## Problem to work on
Omitting all pictures, retype the entries below exactly as given.

[Collected data]
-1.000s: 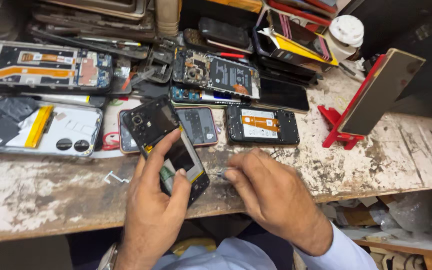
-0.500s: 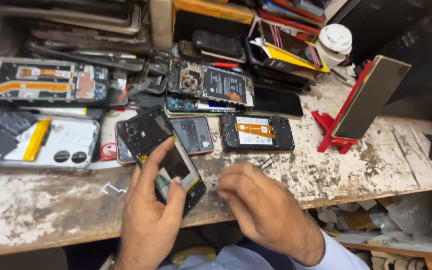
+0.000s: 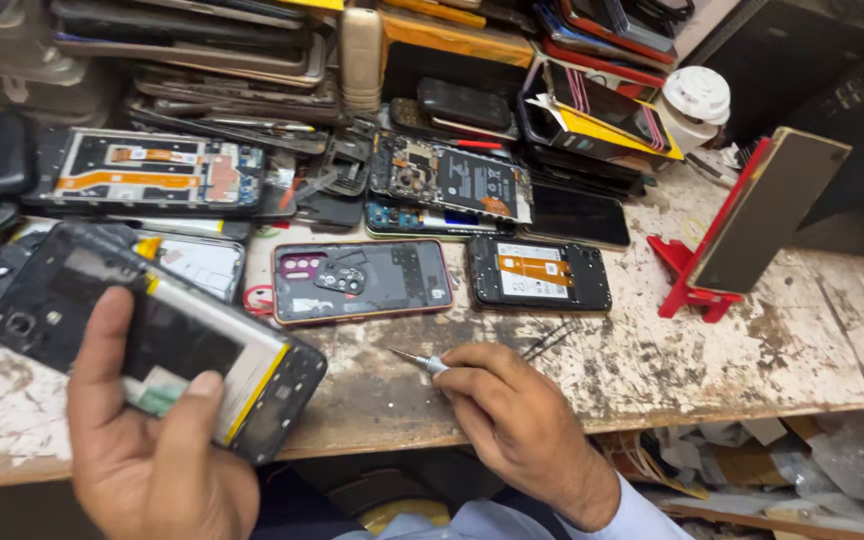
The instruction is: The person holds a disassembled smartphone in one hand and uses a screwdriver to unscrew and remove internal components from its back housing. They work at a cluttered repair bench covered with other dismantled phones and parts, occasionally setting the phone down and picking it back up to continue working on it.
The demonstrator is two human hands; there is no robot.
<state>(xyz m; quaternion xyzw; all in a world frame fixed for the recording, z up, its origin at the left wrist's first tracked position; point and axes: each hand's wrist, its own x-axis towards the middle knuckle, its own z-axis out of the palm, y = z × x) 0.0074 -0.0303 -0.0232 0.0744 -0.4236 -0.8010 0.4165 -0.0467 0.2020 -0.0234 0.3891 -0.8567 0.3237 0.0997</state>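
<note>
Left hand (image 3: 147, 450) grips an opened black phone (image 3: 157, 335) over the table's (image 3: 652, 370) front edge; right hand (image 3: 517, 420) pinches a screwdriver (image 3: 417, 360). Dismantled phones (image 3: 452, 275) crowd behind; tweezers (image 3: 547, 340) lie beside.

In front of you runs a worn wooden bench (image 3: 752, 350) with flaking white paint. Near its middle lie two opened phones side by side: one with a reddish frame (image 3: 362, 280), one black with an orange ribbon cable (image 3: 539, 273). Behind them sit a bare circuit-board phone (image 3: 452, 178) and a dark glass screen (image 3: 577, 215). To your right, a red stand (image 3: 687, 280) props up a tilted panel (image 3: 767, 210). A white round container (image 3: 695, 97) sits at the back.
</note>
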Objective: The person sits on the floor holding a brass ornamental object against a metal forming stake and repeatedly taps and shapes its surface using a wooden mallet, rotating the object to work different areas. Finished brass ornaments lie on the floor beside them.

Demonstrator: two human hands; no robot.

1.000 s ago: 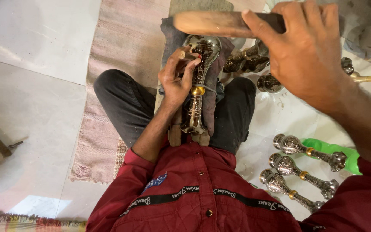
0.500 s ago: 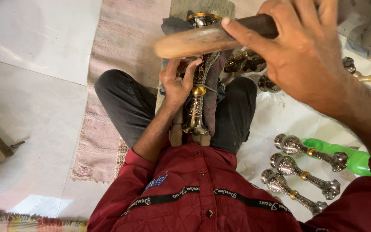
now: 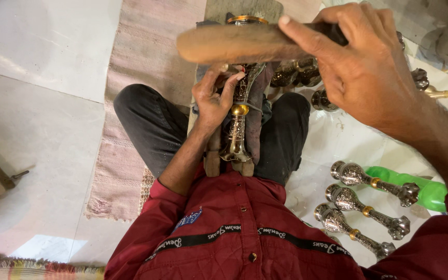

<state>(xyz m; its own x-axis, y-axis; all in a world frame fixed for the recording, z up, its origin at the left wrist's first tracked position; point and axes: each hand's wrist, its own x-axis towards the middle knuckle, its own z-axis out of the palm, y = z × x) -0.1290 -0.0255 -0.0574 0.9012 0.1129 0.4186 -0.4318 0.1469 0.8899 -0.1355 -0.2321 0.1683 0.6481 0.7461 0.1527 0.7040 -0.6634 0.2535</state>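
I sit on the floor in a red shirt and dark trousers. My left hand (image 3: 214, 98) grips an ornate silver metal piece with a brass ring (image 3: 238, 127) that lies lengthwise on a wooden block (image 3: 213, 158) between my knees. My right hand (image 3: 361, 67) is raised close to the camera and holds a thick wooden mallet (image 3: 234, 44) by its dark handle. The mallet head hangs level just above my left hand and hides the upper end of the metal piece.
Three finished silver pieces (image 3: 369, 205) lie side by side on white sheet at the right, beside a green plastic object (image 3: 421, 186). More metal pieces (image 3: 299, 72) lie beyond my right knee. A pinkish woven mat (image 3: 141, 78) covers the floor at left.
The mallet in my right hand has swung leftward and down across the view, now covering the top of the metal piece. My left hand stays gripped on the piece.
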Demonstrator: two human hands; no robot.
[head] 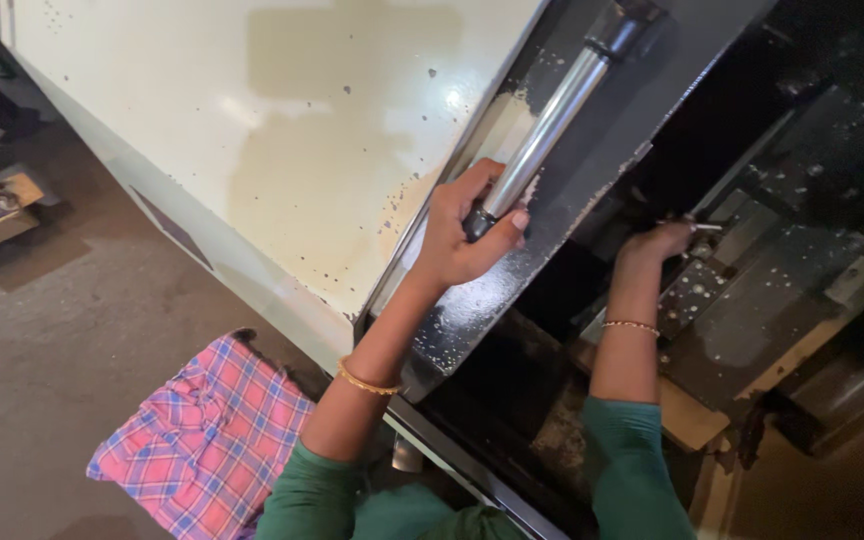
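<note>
Left hand [467,235]: clenched round steel door handle [552,120], its lower end; rigid, smooth, probably slippery.
Right hand [657,243]: at 3 o'clock, pinching thin metal pin [704,226] inside the machine.
Door [282,140]: likely heavy.

My sleeves [624,470] were green, and a thin gold bangle [370,382] circled each wrist. The handle [548,125] under my left hand [460,232] was shiny silver with a black end. The door panel [282,130] was cream, chipped with dark specks, its frame [592,170] grey. The cloth [204,440] was pink-and-blue plaid.
</note>
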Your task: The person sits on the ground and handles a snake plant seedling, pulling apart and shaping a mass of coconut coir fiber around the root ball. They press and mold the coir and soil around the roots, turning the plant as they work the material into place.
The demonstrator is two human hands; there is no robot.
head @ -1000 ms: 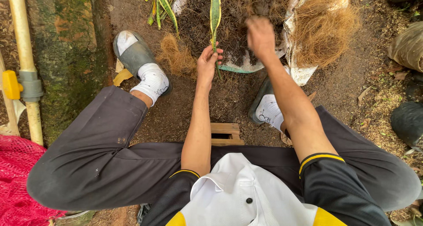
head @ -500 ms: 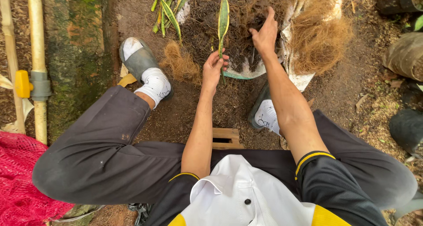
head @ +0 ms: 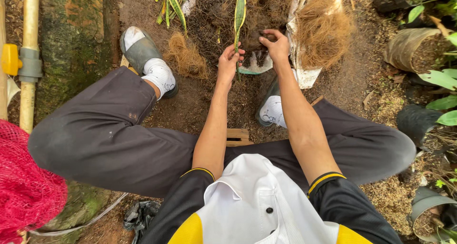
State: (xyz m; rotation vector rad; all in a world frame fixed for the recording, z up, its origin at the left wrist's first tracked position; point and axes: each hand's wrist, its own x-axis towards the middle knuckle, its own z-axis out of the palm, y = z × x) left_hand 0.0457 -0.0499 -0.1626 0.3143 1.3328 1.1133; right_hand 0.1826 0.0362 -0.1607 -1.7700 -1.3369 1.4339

## Answer section
-1.000s: 
-0.500s: 
+0.000s: 
The instruction is: The person holds a disassembled smartphone in one hand and uses a screwdriver to unscrew and remove internal components from its back housing. They work at a cluttered repair bench covered with other dismantled phones and parts, occasionally setting the phone down and picking it back up to continue working on it.
The demonstrator is two human hands; there is no robot.
<state>(xyz m; quaternion xyzw; all in a world frame fixed for the recording, z up, its origin at the left wrist's first tracked position; point and axes: each hand's wrist, its own x-axis towards the middle knuckle, its own z-axis out of the palm, y = z × x) 0.0074 -0.0303 -0.0232 0.0744 -0.4236 -0.8010 0.4165 -0.0467 0.2020 -0.0234 0.3891 -0.8567 0.3237 0.0997</state>
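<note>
Left hand (image 3: 147, 450) grips an opened black phone (image 3: 157, 335) over the table's (image 3: 652, 370) front edge; right hand (image 3: 517, 420) pinches a screwdriver (image 3: 417, 360). Dismantled phones (image 3: 452, 275) crowd behind; tweezers (image 3: 547, 340) lie beside.

In front of you runs a worn wooden bench (image 3: 752, 350) with flaking white paint. Near its middle lie two opened phones side by side: one with a reddish frame (image 3: 362, 280), one black with an orange ribbon cable (image 3: 539, 273). Behind them sit a bare circuit-board phone (image 3: 452, 178) and a dark glass screen (image 3: 577, 215). To your right, a red stand (image 3: 687, 280) props up a tilted panel (image 3: 767, 210). A white round container (image 3: 695, 97) sits at the back.
</note>
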Objective: The person sits on the floor holding a brass ornamental object against a metal forming stake and repeatedly taps and shapes its surface using a wooden mallet, rotating the object to work different areas. Finished brass ornaments lie on the floor beside them.

Demonstrator: two human hands; no robot.

1.000 s ago: 
0.500 s ago: 
now: 

<state>(xyz m; its own x-axis, y-axis; all in a world frame fixed for the recording, z up, its origin at the left wrist's first tracked position; point and axes: each hand's wrist, its own x-axis towards the middle knuckle, its own z-axis out of the palm, y = z × x) -0.1290 -0.0255 -0.0574 0.9012 0.1129 0.4186 -0.4318 0.1469 0.8899 -0.1355 -0.2321 0.1683 0.6481 0.7461 0.1527 0.7040 -0.6634 0.2535</state>
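I sit on the floor in a red shirt and dark trousers. My left hand (image 3: 214, 98) grips an ornate silver metal piece with a brass ring (image 3: 238, 127) that lies lengthwise on a wooden block (image 3: 213, 158) between my knees. My right hand (image 3: 361, 67) is raised close to the camera and holds a thick wooden mallet (image 3: 234, 44) by its dark handle. The mallet head hangs level just above my left hand and hides the upper end of the metal piece.
Three finished silver pieces (image 3: 369, 205) lie side by side on white sheet at the right, beside a green plastic object (image 3: 421, 186). More metal pieces (image 3: 299, 72) lie beyond my right knee. A pinkish woven mat (image 3: 141, 78) covers the floor at left.
The mallet in my right hand has swung leftward and down across the view, now covering the top of the metal piece. My left hand stays gripped on the piece.
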Demonstrator: two human hands; no robot.
[head] 
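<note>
Left hand [467,235]: clenched round steel door handle [552,120], its lower end; rigid, smooth, probably slippery.
Right hand [657,243]: at 3 o'clock, pinching thin metal pin [704,226] inside the machine.
Door [282,140]: likely heavy.

My sleeves [624,470] were green, and a thin gold bangle [370,382] circled each wrist. The handle [548,125] under my left hand [460,232] was shiny silver with a black end. The door panel [282,130] was cream, chipped with dark specks, its frame [592,170] grey. The cloth [204,440] was pink-and-blue plaid.
</note>
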Your task: The person sits on the ground and handles a snake plant seedling, pulling apart and shaping a mass of coconut coir fiber around the root ball. They press and mold the coir and soil around the roots, turning the plant as they work the material into place.
The demonstrator is two human hands; there is no robot.
head @ -1000 ms: 
head @ -500 ms: 
head @ +0 ms: 
State: (xyz m; rotation vector rad; all in a world frame fixed for the recording, z up, its origin at the left wrist's first tracked position; point and axes: each hand's wrist, its own x-axis towards the middle knuckle, its own z-axis out of the palm, y = z × x) left_hand 0.0457 -0.0499 -0.1626 0.3143 1.3328 1.1133; right_hand 0.1826 0.0362 -0.1607 -1.7700 -1.3369 1.4339

This is the complete output.